DATA PROVIDED:
————

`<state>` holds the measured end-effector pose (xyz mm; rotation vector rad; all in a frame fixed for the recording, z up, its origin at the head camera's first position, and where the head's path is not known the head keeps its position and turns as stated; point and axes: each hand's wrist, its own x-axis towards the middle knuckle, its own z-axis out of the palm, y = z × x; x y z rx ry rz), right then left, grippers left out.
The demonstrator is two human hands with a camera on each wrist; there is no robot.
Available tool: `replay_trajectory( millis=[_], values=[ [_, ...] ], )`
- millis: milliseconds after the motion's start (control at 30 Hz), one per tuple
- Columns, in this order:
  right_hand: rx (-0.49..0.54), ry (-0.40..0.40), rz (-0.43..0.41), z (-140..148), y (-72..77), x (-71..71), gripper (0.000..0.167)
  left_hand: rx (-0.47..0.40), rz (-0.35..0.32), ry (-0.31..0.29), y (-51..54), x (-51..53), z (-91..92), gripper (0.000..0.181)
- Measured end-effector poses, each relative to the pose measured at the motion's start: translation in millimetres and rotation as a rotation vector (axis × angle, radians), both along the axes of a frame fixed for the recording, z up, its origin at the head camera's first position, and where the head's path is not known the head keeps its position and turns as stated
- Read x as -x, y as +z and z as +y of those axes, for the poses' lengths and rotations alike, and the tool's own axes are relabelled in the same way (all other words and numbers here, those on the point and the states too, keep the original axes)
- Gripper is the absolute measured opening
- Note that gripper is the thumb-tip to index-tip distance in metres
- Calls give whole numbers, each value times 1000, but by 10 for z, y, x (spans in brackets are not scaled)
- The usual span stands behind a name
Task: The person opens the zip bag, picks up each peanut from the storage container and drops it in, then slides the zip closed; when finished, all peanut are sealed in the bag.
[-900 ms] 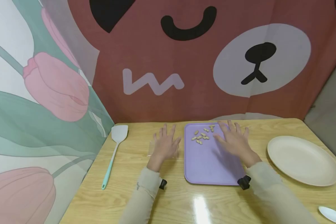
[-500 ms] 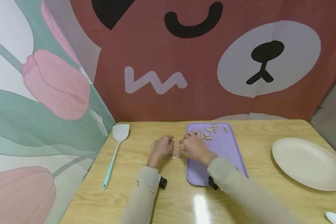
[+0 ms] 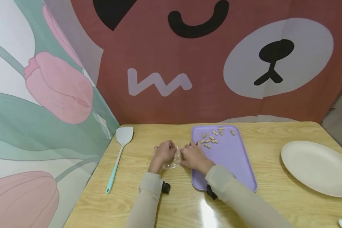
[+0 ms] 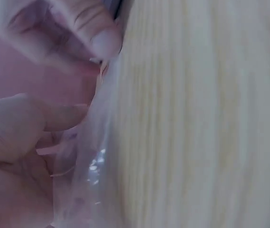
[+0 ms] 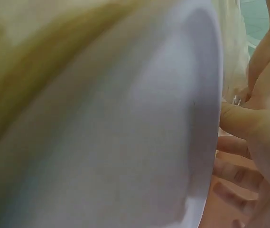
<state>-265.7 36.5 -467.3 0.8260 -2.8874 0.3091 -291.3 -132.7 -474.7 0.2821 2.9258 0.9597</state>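
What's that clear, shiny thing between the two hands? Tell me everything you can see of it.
It looks like a small, thin bag of see-through plastic, crinkled and catching bright glints. It sits over the wooden table, just left of the purple tray. The left hand and right hand both pinch it near an edge, partly covering it. Whether it is open is unclear.

Clear film (image 4: 89, 185): thin plastic, glossy, crinkled
Tray (image 3: 225, 167): smooth plastic, low sheen
Tabletop (image 3: 97, 209): wood-grained, glossy
Backdrop (image 3: 159, 109): matt printed cloth
Plate (image 3: 319, 167): smooth, matt
Peanuts (image 3: 214, 141): rough shells
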Motion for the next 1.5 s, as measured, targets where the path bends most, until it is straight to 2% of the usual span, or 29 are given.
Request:
replay_trajectory(
  millis=[67,167,233,267,333,433,533,633,700,800,933,1067,1133,1200,1300,1367,1433,1500],
  values=[
    [-2,6,16,8,10,-18,25,-138,-45,-2,20,-17,-61,6],
    [20,25,46,9,19,-39,27,-417,-111,8,47,-38,-151,4],
    [72,37,56,9,27,-52,31,-594,-141,24,64,-44,-204,6],
    [107,39,58,12,33,-58,32,-655,-141,33,75,-46,-224,6],
    [192,31,31,22,52,-66,35,-726,-137,53,107,-57,-247,5],
    [364,0,-68,53,101,-78,35,-787,-126,63,154,-81,-246,4],
    [558,-30,-212,104,159,-87,25,-842,-104,63,203,-127,-223,5],
    [724,-14,-312,191,219,-95,13,-891,-72,48,255,-170,-204,6],
    [795,-2,-342,259,255,-101,9,-905,-57,33,294,-189,-190,5],
    [845,15,-333,359,297,-109,7,-892,-56,15,338,-201,-171,13],
    [857,12,-319,462,319,-129,7,-835,-67,-7,351,-204,-154,29],
    [860,2,-321,516,343,-159,9,-762,-36,-36,339,-214,-136,31],
    [860,-4,-321,523,364,-176,11,-721,6,-48,334,-220,-112,28],
    [852,-1,-309,519,389,-194,11,-675,75,-43,326,-221,-70,25],
    [827,5,-274,500,433,-217,9,-589,202,14,302,-229,17,25],
    [813,-1,-249,486,465,-229,7,-533,284,79,295,-247,84,21],
    [800,-15,-231,474,496,-236,7,-513,324,108,305,-284,146,14],
    [792,-30,-225,458,528,-241,7,-533,318,87,324,-320,200,10]
  ],
)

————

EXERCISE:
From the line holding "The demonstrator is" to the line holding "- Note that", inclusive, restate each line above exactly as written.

FINISHED TASK:
The demonstrator is two human hands with a camera on each wrist; there is no robot.
Available tool: `replay_trajectory( millis=[_], values=[ [_, ...] ], )`
- millis: milliseconds after the motion's start (control at 30 Hz), one per tuple
- Columns, in this order:
  right_hand: rx (-0.49..0.54), ry (-0.40..0.40), rz (-0.43..0.41), z (-140..148), y (-72..77), x (-71..71), gripper (0.000..0.167)
  left_hand: rx (-0.47..0.40), rz (-0.35..0.32), ry (-0.31..0.29), y (-51..54), x (-51..53), z (-91..92), gripper (0.000..0.181)
- Measured end-effector poses, each relative to the pose measured at the motion's start: translation in millimetres and rotation as a rotation vector (axis × angle, radians), both along the axes of a frame fixed for the recording, z up, its origin at the head camera's first position, and where the head's path is not known the head keeps its position and turns as stated
- Read x as -x, y as +z and z as +y of those axes, for the poses' lengths and rotations alike, and the tool's own axes are relabelled in the same way (all other words and numbers here, those on the point and the states too, keep the original axes)
- Gripper is the absolute measured opening
- Note that gripper is the thumb-tip to index-tip distance in metres

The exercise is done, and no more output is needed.